"As a fellow runner with the black dog I thank you from the bottom of my heart and wish you some sunshine."
"The important thing is to remember that the black dog will run away, tail between its legs, when you find your own way to tell it to bugger off."
"One of the hardest things (for me) is the lack of understanding; the people who think I will 'come right' if I could just eat better, if I could just get out and get more fresh air, if I could just wake up and do some affirmations and think positively - the list goes on!"
"My antidote when I am at rock bottom is just to hang in there for my kids. By this I mean putting less pressure and expectation on oneself, frequenting people who are more understanding and less focused on achievement at the expense of wellbeing."
"Churchill's 'If you are going through hell, keep going', is a favourite saying of mine."
This was all very uplifting, but the truth is that, for me, part of my depression seems to be a deep feeling of self-loathing, and no matter how supportive people are to you, no one can really help you with that except yourself.
In fact, kindness can make you feel worse because you don't feel you deserve people to give you hugs and beef stroganoff casseroles.
For me, the drugs have started to work and make me feel more normal (although they are ruinous to one's sex life). But I am also working on doing small things to get to like myself better. I have a harsh, rigid, judgmental voice in my head that says nothing I do is good enough and I am trying to be kinder to myself.

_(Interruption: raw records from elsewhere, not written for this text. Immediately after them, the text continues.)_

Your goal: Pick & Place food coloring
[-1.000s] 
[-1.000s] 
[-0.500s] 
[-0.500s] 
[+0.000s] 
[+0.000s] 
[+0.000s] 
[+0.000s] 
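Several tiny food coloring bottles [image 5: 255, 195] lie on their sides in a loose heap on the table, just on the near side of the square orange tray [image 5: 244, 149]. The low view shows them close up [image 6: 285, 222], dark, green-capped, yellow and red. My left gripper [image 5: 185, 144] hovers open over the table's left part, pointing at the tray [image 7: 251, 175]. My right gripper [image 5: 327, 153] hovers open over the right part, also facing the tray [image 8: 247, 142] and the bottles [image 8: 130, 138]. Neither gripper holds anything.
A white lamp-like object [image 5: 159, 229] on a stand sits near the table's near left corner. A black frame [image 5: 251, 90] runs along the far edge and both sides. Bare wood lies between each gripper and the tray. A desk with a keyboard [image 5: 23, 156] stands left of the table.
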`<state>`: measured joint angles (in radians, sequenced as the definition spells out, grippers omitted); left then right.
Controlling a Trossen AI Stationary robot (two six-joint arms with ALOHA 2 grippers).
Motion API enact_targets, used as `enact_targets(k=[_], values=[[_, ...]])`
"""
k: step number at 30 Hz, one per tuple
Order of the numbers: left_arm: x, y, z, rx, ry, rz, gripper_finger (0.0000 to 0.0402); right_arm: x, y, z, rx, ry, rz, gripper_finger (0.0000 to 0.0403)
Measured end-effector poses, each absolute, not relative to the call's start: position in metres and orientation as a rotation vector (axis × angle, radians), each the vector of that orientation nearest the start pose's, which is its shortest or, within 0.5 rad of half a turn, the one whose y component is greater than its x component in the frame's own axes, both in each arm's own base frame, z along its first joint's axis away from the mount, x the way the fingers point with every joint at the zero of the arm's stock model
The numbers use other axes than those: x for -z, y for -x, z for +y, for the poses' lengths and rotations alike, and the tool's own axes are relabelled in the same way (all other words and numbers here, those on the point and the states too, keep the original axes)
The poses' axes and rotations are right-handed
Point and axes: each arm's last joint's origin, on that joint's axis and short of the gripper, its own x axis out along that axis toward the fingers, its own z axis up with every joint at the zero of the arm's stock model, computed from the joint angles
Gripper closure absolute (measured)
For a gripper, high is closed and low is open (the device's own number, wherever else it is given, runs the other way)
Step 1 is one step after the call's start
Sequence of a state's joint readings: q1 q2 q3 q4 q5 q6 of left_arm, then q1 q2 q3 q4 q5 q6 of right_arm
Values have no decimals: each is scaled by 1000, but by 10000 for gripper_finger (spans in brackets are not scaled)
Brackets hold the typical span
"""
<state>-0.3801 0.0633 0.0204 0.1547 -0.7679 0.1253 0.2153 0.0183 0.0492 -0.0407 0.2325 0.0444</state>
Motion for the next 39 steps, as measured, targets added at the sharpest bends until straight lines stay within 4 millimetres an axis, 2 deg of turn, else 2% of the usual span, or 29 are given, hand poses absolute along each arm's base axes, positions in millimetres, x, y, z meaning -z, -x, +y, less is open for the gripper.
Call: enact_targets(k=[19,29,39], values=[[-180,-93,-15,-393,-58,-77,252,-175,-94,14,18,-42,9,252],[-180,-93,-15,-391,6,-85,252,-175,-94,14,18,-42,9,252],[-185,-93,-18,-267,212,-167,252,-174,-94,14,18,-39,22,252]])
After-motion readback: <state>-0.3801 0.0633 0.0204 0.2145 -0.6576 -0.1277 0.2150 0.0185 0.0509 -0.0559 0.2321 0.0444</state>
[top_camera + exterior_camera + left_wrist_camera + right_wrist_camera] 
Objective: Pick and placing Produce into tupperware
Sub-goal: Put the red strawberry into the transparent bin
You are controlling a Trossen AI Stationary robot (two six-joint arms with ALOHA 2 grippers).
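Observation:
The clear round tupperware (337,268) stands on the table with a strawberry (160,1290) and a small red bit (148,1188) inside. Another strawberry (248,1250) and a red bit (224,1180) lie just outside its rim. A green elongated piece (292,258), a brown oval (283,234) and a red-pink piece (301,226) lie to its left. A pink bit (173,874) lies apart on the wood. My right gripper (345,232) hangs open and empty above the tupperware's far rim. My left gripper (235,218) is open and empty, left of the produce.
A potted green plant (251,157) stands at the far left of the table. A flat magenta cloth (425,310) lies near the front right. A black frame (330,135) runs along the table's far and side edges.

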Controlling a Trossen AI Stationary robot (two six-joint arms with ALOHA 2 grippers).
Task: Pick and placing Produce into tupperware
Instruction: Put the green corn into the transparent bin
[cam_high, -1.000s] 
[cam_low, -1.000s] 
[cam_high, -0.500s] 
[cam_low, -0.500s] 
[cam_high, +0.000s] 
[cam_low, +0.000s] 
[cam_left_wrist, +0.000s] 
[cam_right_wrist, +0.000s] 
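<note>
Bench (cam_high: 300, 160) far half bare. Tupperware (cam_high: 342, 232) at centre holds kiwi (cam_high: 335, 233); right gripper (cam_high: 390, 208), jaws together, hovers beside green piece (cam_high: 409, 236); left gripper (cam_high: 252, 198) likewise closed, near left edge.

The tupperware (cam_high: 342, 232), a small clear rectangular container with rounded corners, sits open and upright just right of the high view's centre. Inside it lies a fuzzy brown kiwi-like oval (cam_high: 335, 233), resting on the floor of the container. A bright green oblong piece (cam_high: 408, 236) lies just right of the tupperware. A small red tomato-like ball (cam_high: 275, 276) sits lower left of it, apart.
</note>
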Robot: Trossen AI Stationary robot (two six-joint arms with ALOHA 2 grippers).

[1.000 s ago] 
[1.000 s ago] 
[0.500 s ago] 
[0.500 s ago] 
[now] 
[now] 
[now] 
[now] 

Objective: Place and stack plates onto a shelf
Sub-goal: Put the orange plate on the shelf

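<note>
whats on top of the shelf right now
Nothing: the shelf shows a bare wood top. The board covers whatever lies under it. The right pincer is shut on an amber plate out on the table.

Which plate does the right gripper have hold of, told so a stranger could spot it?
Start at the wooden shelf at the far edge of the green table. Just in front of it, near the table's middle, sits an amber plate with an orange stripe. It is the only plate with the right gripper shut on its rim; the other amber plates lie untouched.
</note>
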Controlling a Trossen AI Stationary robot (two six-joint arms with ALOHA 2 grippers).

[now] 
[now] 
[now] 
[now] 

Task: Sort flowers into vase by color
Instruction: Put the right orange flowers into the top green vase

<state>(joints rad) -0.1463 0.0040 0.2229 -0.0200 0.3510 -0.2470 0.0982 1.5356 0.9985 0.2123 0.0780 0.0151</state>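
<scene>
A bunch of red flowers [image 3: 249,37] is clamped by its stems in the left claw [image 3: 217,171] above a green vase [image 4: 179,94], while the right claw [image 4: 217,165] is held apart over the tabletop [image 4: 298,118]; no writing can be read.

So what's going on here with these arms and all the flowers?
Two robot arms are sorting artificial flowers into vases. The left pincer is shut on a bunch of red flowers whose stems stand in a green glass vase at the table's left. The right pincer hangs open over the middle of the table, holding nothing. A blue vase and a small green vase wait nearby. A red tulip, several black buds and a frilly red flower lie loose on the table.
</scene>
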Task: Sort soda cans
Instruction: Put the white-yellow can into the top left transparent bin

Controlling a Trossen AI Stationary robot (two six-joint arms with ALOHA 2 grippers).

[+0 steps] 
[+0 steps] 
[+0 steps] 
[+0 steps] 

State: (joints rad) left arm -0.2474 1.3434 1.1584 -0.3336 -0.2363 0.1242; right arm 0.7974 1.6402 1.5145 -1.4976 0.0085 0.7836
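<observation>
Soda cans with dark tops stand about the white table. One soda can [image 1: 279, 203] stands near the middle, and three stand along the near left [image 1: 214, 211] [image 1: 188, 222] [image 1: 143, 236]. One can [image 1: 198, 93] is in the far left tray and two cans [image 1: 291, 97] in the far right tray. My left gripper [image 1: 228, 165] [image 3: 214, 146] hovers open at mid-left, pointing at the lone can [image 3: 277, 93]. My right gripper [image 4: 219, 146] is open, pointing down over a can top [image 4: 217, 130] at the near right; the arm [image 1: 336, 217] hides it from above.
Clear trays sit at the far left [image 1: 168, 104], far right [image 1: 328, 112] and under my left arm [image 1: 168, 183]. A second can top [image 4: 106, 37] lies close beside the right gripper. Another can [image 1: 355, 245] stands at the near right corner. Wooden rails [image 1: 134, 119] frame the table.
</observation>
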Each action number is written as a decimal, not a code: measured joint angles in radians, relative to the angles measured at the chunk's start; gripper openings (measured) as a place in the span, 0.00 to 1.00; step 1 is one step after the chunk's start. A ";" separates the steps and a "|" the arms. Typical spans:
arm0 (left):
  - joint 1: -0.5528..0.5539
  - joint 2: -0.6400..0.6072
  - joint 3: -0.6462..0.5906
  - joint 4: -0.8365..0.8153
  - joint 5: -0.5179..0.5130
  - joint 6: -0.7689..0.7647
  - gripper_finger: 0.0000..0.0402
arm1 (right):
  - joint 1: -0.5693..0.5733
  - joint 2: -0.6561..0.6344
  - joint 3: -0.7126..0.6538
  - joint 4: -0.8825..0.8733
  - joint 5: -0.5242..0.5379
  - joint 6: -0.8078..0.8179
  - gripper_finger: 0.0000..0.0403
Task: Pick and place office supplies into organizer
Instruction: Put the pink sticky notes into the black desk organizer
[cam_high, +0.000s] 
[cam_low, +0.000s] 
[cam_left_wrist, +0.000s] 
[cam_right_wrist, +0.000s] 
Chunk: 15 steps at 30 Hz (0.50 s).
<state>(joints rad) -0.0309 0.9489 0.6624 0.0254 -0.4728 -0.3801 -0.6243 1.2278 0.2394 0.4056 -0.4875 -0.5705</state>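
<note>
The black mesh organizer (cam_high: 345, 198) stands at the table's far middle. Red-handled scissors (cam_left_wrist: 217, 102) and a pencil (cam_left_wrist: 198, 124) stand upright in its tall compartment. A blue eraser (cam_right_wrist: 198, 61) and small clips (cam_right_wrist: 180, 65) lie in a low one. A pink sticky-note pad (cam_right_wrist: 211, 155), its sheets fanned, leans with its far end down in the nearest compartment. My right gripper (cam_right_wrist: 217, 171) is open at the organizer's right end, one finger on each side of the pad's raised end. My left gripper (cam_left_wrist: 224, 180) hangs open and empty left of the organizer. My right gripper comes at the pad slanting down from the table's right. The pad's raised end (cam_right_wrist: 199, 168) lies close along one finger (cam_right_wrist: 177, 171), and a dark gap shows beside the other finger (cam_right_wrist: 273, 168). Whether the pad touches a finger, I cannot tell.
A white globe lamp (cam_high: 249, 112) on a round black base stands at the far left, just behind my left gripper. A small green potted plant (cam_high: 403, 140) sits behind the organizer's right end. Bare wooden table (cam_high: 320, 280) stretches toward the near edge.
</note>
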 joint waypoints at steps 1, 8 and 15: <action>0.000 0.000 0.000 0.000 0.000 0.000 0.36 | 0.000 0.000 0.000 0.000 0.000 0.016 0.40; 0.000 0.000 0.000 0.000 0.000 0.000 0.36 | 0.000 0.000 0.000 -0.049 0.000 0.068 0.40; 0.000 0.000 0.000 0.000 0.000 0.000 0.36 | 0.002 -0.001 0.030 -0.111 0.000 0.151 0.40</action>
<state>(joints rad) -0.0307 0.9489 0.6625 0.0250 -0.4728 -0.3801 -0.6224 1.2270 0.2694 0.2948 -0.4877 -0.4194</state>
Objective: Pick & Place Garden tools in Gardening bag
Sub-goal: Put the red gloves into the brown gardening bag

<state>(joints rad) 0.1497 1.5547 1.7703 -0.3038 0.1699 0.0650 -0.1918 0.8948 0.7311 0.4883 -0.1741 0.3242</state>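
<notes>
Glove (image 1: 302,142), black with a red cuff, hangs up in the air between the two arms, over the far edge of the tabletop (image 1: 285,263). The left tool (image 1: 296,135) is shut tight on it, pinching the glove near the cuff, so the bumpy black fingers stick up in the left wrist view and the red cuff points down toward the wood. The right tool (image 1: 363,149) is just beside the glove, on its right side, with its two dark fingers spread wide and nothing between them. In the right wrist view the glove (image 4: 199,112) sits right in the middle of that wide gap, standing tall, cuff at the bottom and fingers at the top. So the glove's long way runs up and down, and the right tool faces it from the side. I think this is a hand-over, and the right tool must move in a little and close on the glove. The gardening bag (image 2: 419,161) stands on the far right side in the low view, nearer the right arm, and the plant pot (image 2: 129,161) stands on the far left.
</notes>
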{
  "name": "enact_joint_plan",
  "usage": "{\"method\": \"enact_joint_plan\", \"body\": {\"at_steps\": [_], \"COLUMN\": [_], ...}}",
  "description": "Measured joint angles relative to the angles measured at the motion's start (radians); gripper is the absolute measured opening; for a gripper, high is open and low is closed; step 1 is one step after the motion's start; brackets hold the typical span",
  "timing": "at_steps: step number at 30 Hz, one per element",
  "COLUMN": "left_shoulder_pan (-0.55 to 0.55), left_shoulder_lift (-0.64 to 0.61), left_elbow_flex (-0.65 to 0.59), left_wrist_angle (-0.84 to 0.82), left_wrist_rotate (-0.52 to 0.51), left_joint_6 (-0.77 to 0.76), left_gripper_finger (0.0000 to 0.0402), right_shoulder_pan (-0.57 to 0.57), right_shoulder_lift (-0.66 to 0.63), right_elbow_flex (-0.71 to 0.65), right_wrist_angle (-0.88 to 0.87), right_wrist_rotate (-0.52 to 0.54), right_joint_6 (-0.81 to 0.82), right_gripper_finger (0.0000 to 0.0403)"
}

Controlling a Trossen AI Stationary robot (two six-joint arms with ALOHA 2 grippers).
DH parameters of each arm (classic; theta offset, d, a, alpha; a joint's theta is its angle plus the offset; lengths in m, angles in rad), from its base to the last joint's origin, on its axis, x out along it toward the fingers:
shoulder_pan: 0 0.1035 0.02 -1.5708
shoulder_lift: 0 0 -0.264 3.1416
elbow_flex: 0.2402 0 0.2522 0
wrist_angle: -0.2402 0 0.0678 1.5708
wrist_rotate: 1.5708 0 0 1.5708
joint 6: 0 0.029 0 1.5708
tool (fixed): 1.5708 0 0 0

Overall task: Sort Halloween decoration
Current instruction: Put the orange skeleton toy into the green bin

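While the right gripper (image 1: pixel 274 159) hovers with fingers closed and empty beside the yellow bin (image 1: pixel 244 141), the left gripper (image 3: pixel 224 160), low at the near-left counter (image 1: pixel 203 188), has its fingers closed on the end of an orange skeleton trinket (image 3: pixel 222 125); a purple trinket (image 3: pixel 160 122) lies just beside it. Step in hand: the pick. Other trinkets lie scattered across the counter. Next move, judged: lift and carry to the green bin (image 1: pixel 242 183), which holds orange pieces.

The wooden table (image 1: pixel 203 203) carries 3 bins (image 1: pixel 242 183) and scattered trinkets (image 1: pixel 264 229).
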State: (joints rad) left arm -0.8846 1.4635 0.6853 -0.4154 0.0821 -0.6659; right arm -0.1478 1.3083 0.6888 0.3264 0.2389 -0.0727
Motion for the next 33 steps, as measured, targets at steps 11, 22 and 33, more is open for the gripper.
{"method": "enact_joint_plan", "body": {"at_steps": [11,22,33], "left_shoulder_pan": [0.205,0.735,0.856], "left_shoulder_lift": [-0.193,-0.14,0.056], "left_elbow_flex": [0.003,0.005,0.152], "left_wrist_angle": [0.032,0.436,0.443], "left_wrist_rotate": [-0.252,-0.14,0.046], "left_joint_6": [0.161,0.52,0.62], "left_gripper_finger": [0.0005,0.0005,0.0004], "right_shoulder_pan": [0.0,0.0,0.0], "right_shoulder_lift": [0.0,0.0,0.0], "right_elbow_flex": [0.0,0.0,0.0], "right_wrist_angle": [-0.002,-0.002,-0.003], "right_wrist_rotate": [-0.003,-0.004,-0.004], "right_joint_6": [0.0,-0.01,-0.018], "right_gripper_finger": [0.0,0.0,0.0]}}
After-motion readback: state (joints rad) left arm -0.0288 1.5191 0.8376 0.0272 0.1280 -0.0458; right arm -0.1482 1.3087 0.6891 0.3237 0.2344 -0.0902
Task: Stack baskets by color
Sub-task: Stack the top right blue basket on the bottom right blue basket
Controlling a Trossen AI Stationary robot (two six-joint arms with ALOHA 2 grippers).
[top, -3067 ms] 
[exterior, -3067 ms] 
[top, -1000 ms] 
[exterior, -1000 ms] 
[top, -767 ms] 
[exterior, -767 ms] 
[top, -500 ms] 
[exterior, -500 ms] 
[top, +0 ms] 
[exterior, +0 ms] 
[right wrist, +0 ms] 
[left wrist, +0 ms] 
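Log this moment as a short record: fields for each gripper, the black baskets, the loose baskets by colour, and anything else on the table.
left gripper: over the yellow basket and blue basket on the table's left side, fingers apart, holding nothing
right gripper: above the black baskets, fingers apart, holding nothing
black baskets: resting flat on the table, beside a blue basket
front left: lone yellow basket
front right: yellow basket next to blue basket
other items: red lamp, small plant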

But I also realise self-loathing can be expressed in different ways. When I was a hard-nosed business journalist I probably directed some of my own self-loathing towards bullying other people I deemed deserved it.
I try not to do that anymore.
This week I've been reading Nicky Hager's book Dirty Politics. It has made me wonder how Cameron Slater really feels about himself.
He certainly does not lack for loathing, except his loathing is projected outwards in his attacks on, often, vulnerable people - what Christopher Hitchens would call "the disdainful shudder of a man who despises or fears the swinish multitudes".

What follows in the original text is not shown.